Algo de verdad importante
La amistad, cuando se vive en serio, es el amor que con más gratuidad se entrega, pero el que menos aspavientos requiere


Una vez soñé que íbamos a un bar a por tabaco. Ella entraba para comprarlo y yo me quedaba fuera, pero cuando salía su aspecto no era el de una chica de veintipocos, que eran los que teníamos entonces, sino el de la niña que fue. Debía tener siete u ocho años, y del susto no reparé en si llevaba o no el paquete. Entonces tenía que tranquilizarla porque yo la reconocía, pero ella a mí no. Le atusaba ese pelo tan liso, me ponía en cuclillas para que mi mirada estuviera a la altura de la suya e intentaba contarle lo que había pasado sin entenderlo yo misma. Lo complicado no era eso, porque los adultos le explicamos todo el rato a los niños cosas que no comprendemos. Lo difícil no era narrar cómo habíamos llegado hasta aquel bar, omitir la razón que nos había llevado hasta allí —porque no está bonito decirle a una cría que su yo del futuro fuma— ni explicar que aquel antro resultaba ser una máquina del tiempo. Lo más extraño de todo era contarle que, 20 años después, seguíamos juntas.
Me ocurre lo mismo cuando la presento o le hablo a alguien de ella, porque siento que decir que es mi amiga o incluso recurrir a esa fórmula infantil de “mi mejor amiga” no es justo. Nos conocimos en septiembre del 97, ella con cinco años y yo con seis. Desde entonces y hasta los 18 fuimos a la misma clase, y durante los años de la ESO se convirtió en lo más parecido a una hermana que he tenido nunca. Dormíamos juntas la mayoría de días, unas veces en mi casa y otras en la suya. Ya de adultas caímos en la cuenta de que en aquellos años nos convertimos en familia porque las de ambas eran bastante particulares: ella vivía sola con su madre porque sus hermanos eran ya muy mayores y su padre trabajaba de camarero en Cataluña. Los míos se acababan de separar y mi hermano era 10 años menor que yo. En esa tesitura, supongo que a nuestros padres no les importó añadir otra peculiaridad más y aceptar la custodia compartida de una adolescente que no era su hija.
Aprendimos juntas a atarnos los cordones y a leer, a maquillarnos y a preguntarnos por qué lo hacíamos, a amar y a perdonar. Nos hemos acompañado en rupturas y enamoramientos, en las apreturas económicas de nuestras respectivas casas y en las celebraciones familiares, en nacimientos y entierros. Nos hemos querido en todas las etapas de nuestras vidas y hemos aprendido a amar todas las versiones de la otra y todas las discrepancias que han traído consigo, ideológicas, personales e incluso teológicas. Y como sucede con todos los milagros que le ocurren a uno, no sabría ponerle palabras. Lo que sí sé es que no hemos hecho nada especial, que ha sido muy fácil llegar hasta aquí. Seguramente por cómo es ella, quizá también porque la amistad, cuando se vive en serio, es el amor que con más gratuidad se entrega, pero el que menos aspavientos requiere.

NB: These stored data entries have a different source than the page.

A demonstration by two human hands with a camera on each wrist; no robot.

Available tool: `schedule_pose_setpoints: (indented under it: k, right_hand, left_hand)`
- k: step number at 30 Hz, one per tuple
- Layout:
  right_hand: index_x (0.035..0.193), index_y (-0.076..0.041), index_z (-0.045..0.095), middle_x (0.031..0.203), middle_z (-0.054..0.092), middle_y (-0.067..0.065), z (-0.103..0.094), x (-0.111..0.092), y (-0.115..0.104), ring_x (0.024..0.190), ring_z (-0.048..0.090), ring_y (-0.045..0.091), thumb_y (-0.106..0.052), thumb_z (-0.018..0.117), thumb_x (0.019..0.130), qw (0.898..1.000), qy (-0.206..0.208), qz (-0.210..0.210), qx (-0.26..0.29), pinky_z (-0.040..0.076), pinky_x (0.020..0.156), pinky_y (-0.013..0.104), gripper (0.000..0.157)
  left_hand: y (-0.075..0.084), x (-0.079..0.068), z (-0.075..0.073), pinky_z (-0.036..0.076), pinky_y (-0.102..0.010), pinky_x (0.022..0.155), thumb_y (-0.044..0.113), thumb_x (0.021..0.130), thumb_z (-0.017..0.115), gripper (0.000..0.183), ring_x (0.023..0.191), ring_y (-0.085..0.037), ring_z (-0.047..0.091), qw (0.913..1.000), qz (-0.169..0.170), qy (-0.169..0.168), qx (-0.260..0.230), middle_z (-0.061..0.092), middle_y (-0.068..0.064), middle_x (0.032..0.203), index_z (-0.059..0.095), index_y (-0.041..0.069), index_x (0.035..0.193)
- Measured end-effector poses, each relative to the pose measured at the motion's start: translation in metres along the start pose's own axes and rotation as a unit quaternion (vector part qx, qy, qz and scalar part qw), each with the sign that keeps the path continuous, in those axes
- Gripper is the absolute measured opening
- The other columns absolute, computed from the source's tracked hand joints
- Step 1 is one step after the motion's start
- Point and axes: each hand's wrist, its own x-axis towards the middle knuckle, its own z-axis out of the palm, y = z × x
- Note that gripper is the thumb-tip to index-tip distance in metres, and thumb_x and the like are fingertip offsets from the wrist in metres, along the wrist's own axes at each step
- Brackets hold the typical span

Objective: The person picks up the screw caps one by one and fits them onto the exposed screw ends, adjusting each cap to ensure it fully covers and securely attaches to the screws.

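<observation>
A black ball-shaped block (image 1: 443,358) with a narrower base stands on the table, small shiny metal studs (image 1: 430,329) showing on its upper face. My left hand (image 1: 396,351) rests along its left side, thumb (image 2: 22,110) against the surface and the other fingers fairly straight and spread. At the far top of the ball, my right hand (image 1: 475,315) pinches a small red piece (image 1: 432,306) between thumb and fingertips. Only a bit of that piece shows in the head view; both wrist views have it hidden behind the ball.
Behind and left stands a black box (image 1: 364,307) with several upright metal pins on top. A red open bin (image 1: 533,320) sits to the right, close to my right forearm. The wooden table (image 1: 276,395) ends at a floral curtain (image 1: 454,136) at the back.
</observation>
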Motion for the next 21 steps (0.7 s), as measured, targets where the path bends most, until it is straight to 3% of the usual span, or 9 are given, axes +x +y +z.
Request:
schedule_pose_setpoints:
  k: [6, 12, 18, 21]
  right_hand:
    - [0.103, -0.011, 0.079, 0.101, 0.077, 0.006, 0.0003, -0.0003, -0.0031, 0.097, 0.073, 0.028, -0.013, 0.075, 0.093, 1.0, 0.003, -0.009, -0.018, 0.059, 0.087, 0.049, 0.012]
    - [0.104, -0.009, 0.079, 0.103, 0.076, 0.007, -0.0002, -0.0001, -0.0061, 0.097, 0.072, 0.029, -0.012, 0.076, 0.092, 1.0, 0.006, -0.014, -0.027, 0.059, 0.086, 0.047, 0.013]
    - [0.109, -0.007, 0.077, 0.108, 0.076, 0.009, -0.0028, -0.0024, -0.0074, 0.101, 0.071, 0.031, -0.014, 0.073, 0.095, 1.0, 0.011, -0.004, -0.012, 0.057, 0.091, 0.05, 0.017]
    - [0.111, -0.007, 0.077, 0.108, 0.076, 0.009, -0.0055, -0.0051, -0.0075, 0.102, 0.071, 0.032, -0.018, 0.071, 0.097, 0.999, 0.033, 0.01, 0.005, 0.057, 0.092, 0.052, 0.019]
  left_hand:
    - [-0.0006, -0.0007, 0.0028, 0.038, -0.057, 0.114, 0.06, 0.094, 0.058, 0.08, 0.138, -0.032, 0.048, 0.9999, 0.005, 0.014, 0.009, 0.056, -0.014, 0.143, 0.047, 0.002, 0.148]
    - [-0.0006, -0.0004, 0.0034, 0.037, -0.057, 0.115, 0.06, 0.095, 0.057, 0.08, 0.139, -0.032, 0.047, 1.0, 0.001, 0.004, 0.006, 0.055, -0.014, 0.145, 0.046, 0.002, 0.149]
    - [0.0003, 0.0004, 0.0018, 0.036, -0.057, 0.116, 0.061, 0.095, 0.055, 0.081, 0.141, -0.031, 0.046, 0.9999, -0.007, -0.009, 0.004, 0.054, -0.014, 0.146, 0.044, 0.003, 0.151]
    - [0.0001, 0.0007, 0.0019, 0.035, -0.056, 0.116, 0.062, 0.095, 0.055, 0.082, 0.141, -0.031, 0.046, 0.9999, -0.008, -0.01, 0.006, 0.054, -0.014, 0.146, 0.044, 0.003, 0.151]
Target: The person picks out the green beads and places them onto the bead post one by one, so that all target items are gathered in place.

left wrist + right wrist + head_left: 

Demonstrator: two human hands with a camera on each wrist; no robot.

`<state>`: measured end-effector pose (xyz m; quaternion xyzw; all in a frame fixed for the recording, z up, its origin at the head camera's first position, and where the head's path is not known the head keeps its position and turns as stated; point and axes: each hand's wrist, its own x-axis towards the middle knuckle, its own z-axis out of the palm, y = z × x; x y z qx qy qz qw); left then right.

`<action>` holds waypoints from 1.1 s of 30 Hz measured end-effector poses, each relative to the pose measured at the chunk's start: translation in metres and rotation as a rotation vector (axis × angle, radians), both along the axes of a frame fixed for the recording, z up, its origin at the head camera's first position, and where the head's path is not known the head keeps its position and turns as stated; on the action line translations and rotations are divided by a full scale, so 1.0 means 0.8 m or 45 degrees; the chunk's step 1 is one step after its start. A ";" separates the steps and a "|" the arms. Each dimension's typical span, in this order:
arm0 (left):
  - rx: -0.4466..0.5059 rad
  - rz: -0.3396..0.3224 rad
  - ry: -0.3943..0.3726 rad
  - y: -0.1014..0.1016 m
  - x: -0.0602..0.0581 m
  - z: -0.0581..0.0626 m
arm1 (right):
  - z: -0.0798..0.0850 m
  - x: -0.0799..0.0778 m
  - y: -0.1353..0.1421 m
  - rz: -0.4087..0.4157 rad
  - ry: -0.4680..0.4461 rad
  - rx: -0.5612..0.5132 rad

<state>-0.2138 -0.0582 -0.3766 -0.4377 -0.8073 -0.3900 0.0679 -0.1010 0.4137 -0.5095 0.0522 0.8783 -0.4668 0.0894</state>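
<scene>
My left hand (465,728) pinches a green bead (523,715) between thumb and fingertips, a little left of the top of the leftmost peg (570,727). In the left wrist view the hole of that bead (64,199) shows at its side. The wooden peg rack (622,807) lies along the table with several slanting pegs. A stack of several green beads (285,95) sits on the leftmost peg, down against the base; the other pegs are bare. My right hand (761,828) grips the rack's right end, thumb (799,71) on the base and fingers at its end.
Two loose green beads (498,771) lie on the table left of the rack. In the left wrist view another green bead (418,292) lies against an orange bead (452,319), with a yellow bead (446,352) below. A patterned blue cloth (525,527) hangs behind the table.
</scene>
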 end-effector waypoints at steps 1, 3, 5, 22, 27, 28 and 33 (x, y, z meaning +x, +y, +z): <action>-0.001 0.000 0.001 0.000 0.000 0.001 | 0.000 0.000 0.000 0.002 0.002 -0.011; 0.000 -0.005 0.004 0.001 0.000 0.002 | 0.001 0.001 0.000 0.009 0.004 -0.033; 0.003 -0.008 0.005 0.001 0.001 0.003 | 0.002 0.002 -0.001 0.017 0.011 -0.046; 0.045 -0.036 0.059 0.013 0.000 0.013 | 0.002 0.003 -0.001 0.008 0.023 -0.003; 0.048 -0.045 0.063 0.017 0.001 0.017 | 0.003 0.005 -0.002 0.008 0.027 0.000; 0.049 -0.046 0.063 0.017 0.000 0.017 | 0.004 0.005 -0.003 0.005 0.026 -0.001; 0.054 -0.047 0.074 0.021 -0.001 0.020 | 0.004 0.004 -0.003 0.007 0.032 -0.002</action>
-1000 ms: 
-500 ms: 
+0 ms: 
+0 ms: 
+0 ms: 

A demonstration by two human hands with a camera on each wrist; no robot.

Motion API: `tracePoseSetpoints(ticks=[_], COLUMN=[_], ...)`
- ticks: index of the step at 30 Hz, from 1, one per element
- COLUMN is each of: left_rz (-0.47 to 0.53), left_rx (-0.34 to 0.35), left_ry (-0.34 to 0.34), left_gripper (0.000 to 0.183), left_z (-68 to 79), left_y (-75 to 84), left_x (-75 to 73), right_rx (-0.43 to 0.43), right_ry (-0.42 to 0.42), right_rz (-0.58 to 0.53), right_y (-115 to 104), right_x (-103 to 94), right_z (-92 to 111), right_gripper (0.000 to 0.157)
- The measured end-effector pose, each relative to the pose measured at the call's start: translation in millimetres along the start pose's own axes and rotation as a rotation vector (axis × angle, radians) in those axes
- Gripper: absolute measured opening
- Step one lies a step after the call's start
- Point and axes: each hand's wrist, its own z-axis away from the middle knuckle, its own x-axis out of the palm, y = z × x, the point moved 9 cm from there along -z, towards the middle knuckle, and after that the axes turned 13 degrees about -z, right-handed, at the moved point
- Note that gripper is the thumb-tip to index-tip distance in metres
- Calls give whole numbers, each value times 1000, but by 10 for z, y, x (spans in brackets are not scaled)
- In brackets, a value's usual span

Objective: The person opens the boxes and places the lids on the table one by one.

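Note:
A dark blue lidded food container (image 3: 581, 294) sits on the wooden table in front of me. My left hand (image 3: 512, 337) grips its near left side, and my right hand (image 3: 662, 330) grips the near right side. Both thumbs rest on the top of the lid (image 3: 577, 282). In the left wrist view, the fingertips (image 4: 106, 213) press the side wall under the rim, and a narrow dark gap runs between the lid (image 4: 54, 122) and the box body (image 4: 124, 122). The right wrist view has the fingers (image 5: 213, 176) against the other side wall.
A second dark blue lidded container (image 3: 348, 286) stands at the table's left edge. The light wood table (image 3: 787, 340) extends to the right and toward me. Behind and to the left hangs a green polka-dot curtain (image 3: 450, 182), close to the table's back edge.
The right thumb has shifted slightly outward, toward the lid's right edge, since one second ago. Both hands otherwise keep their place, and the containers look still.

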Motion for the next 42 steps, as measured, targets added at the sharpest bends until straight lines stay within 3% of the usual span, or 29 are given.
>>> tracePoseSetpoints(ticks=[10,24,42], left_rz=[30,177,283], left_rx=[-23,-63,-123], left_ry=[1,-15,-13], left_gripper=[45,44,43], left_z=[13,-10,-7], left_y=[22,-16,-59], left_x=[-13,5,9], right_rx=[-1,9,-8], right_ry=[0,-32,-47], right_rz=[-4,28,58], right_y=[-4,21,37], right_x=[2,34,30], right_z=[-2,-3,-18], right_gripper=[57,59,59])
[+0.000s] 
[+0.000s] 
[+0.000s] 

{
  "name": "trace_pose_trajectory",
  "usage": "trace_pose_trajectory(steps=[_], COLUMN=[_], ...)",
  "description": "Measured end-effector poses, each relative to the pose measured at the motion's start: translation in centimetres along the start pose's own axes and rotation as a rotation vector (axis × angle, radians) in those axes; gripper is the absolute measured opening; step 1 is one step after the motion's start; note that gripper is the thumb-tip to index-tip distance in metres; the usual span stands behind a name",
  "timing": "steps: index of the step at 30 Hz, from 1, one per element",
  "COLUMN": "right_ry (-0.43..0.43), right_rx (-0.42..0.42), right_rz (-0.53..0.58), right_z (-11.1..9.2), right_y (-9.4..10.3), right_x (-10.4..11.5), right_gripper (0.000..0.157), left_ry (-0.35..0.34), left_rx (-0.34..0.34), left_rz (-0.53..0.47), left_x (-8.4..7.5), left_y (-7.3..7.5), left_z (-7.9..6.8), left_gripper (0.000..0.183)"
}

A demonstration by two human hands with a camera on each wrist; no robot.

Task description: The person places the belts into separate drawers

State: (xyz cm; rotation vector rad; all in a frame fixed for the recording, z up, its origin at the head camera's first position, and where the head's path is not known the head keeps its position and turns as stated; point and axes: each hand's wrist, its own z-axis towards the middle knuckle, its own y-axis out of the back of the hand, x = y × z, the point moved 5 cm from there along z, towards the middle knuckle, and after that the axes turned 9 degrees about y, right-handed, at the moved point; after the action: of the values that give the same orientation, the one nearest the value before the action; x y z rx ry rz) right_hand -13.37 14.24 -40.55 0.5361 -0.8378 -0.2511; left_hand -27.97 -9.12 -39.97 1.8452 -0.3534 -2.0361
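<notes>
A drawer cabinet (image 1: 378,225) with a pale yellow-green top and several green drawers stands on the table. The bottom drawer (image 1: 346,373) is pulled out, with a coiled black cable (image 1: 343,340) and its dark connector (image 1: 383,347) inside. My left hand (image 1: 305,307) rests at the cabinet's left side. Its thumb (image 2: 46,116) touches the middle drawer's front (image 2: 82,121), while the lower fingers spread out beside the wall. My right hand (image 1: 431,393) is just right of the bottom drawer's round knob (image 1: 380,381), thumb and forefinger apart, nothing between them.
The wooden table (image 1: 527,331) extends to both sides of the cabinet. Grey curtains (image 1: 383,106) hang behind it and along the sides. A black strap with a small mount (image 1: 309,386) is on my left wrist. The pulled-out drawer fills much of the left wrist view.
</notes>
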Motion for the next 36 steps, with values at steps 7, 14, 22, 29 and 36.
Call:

Todo lo que he aprendido sobre cómo hacer para que el amor dure lo sé gracias a ella: se necesita paciencia, pero sobre todo levedad —para mirarse y para mirar al mundo—. Se necesita justicia y templanza, pero sobre todo no darse mucha importancia a uno mismo ni a nada en general —a nada salvo al amor—. Y es conditio sine qua non reírse, de lo bueno y de lo malo, de lo ajeno y de lo propio.
Hoy es su cumpleaños, así que me van a perdonar que no le dedique esta columna a comentar el tercer párrafo de la página 10 del último informe de la UCO, sino a algo de verdad importante: felicitarla por vigesimonovena vez en la vida. A ella y a todos los que, como yo, tienen la suerte de tener una así en sus vidas.